→ **Exercise brief**:
From the listing, collect all lines containing the word "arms".

= = = = = = =

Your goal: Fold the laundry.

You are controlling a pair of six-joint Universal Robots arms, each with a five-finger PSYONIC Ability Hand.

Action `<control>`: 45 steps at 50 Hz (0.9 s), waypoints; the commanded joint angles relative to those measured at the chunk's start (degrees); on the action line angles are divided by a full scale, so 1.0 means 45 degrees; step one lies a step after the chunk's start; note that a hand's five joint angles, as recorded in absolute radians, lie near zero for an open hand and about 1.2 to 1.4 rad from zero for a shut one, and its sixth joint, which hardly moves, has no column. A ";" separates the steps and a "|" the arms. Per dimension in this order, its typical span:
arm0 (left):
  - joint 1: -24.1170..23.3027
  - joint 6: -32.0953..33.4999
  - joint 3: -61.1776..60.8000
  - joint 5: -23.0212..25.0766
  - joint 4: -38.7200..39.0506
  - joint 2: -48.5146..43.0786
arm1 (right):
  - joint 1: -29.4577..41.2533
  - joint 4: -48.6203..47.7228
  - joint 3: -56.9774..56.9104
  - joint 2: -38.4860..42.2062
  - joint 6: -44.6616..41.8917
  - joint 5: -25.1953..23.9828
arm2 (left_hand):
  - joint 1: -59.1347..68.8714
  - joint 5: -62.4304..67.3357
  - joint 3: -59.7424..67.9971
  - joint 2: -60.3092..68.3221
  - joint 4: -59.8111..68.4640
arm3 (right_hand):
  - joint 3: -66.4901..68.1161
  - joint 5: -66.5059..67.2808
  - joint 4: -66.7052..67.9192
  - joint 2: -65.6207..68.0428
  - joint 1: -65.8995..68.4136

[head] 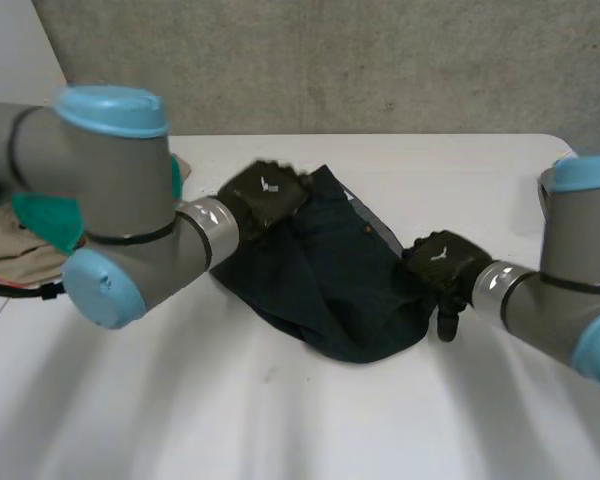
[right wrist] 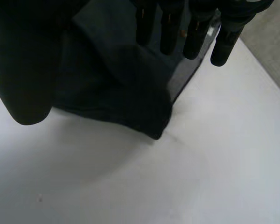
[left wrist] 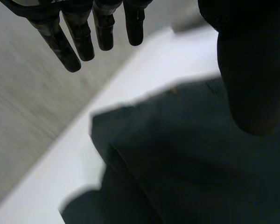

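The dark blue garment (head: 330, 290) lies bunched in the middle of the white tabletop (head: 280, 420). I have the left hand (head: 263, 197) over its far-left edge and the right hand (head: 442, 262) at its right edge. Both have straight fingers and grip nothing. I'd say they are placed to take opposite ends and spread it flat. A beige and green clothes pile (head: 20, 250) sits at the left, and a grey wall (head: 380, 60) stands behind.

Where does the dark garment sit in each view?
Head view: dark garment mid-table, between left robot hand and right robot hand.
Left wrist view: dark garment under the left robot hand's palm.
Right wrist view: dark garment under the right robot hand's fingertips.
Shared landmark: white table along its edge.
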 commanded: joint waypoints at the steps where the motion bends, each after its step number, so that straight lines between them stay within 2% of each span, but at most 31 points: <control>1: 0.0289 0.2022 0.1954 -0.0505 -0.2254 -0.2083 | 0.0082 -0.2346 0.0486 0.0640 -0.0042 0.0166 | 0.1379 0.1086 0.1246 0.1330 0.1347 | 0.0863 0.0753 0.0884 0.1069 0.0942; 4: 0.0231 0.2317 0.1838 -0.1013 -0.2195 -0.2241 | 0.0101 -0.3167 0.0583 0.1127 -0.0256 0.0147 | 0.5108 0.4815 0.4976 0.5059 0.5076 | 0.1756 0.1646 0.1776 0.1961 0.1834; 5: 0.0212 0.2336 0.1741 -0.1169 -0.2176 -0.2183 | 0.0101 -0.3323 0.0584 0.1264 -0.0315 0.0147 | 0.7230 0.6938 0.7098 0.7182 0.7199 | 0.2427 0.2316 0.2447 0.2632 0.2505; 6: 0.0173 0.2298 0.1450 -0.1403 -0.2118 -0.1970 | 0.0101 -0.3692 0.0584 0.1478 -0.0412 0.0205 | 1.1322 1.1030 1.1190 1.1273 1.1291 | 0.4728 0.4617 0.4748 0.4933 0.4806; 8: 0.0153 0.2220 0.1117 -0.1638 -0.1845 -0.1637 | 0.0101 -0.3948 0.0545 0.1617 -0.0433 0.0205 | 1.4602 1.4310 1.4470 1.4553 1.4571 | 0.8097 0.7986 0.8117 0.8302 0.8175; 9: 0.0114 0.2065 0.0786 -0.1833 -0.1341 -0.1191 | 0.0082 -0.4124 0.0506 0.1694 -0.0452 0.0225 | 1.5278 1.4985 1.5145 1.5229 1.5246 | 1.1298 1.1187 1.1318 1.1503 1.1376; 11: 0.0055 0.1869 0.0297 -0.2010 -0.0752 -0.0584 | 0.0101 -0.4262 0.0447 0.1715 -0.0511 0.0283 | 1.5284 1.4992 1.5152 1.5236 1.5253 | 1.3756 1.3646 1.3777 1.3962 1.3834; 16: -0.0101 0.1341 -0.1110 -0.2440 0.1180 0.1622 | 0.0062 -0.4282 0.0213 0.1131 -0.0062 0.0654 | 1.5284 1.4992 1.5152 1.5236 1.5253 | 1.3765 1.3654 1.3785 1.3970 1.3843; 19: -0.0101 0.0990 -0.1696 -0.2654 0.1905 0.3185 | -0.0016 -0.4048 -0.0001 -0.0098 0.0036 0.0694 | 1.5284 1.4992 1.5152 1.5236 1.5253 | 1.3765 1.3654 1.3785 1.3970 1.3843; 23: 0.0054 0.0561 -0.2282 -0.2986 0.1634 0.5175 | -0.0094 -0.2473 -0.0877 -0.2282 0.0231 0.0674 | 1.5284 1.4992 1.5152 1.5236 1.5253 | 1.3765 1.3654 1.3785 1.3970 1.3843; 26: 0.0308 0.0442 -0.2828 -0.3123 0.0992 0.5824 | -0.0327 -0.0911 -0.1620 -0.3204 0.0542 0.0675 | 1.5284 1.4992 1.5152 1.5236 1.5253 | 1.3765 1.3654 1.3785 1.3970 1.3843; 29: 0.0426 0.0364 -0.3395 -0.3260 0.0074 0.5845 | -0.0329 0.0188 -0.1935 -0.3071 0.0875 0.0616 | 1.5284 1.4992 1.5152 1.5236 1.5253 | 1.3765 1.3654 1.3785 1.3970 1.3843; 31: 0.0387 0.0131 -0.4234 -0.3260 -0.0845 0.5865 | -0.0037 0.0931 -0.2072 -0.2603 0.1032 0.0713 | 0.9074 0.8782 0.8942 0.9025 0.9043 | 1.3765 1.3654 1.3785 1.3970 1.3843; 33: 0.0309 -0.0220 -0.4917 -0.3222 -0.1217 0.5864 | 0.0139 0.1089 -0.2053 -0.2271 0.1013 0.0810 | 0.5620 0.5328 0.5488 0.5571 0.5588 | 1.3765 1.3654 1.3785 1.3970 1.3843; 37: -0.0023 -0.1021 -0.6616 -0.2481 0.0124 0.5593 | 0.0218 0.1031 -0.1839 -0.1743 0.1013 0.1415 | 0.3445 0.3153 0.3313 0.3397 0.3414 | 1.3765 1.3654 1.3785 1.3970 1.3843; 38: -0.0139 -0.1197 -0.7161 -0.2189 0.1154 0.5224 | 0.0257 0.0953 -0.1684 -0.1684 0.1032 0.1668 | 0.1626 0.1333 0.1493 0.1577 0.1594 | 1.3765 1.3654 1.3785 1.3970 1.3843; 40: -0.0257 -0.1393 -0.7594 -0.2050 0.2252 0.4929 | 0.0316 0.0875 -0.1507 -0.1664 0.1013 0.1865 | 0.0565 0.0273 0.0433 0.0516 0.0534 | 1.3765 1.3654 1.3785 1.3970 1.3843; 42: -0.0568 -0.1627 -0.7926 -0.1894 0.3907 0.4423 | 0.0374 0.0719 -0.1176 -0.1683 0.1071 0.2021 | 0.0486 0.0194 0.0354 0.0437 0.0454 | 1.3765 1.3654 1.3785 1.3970 1.3843; 45: -0.0939 -0.1745 -0.7657 -0.1815 0.5396 0.3506 | 0.0394 0.0427 -0.0785 -0.1781 0.1071 0.2042 | 0.1376 0.1084 0.1244 0.1327 0.1345 | 1.3765 1.3654 1.3785 1.3970 1.3843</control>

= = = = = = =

→ **Result below**:
You are controlling a pair of six-joint Universal Robots arms, each with a five-finger PSYONIC Ability Hand.
Action `<control>`: 45 steps at 50 Hz (0.9 s), waypoints; the commanded joint angles relative to those measured at the chunk's start (degrees); on the action line angles are divided by a full scale, so 1.0 means 45 degrees; step one lies a step after the chunk's start; note that a hand's five joint angles, as recorded in absolute radians, lie near zero for an open hand and about 1.2 to 1.4 rad from zero for a shut one, and its sixth joint, which hardly moves, has no column. A ";" separates the steps and a "|" the arms. Per dimension in this order, its typical span:

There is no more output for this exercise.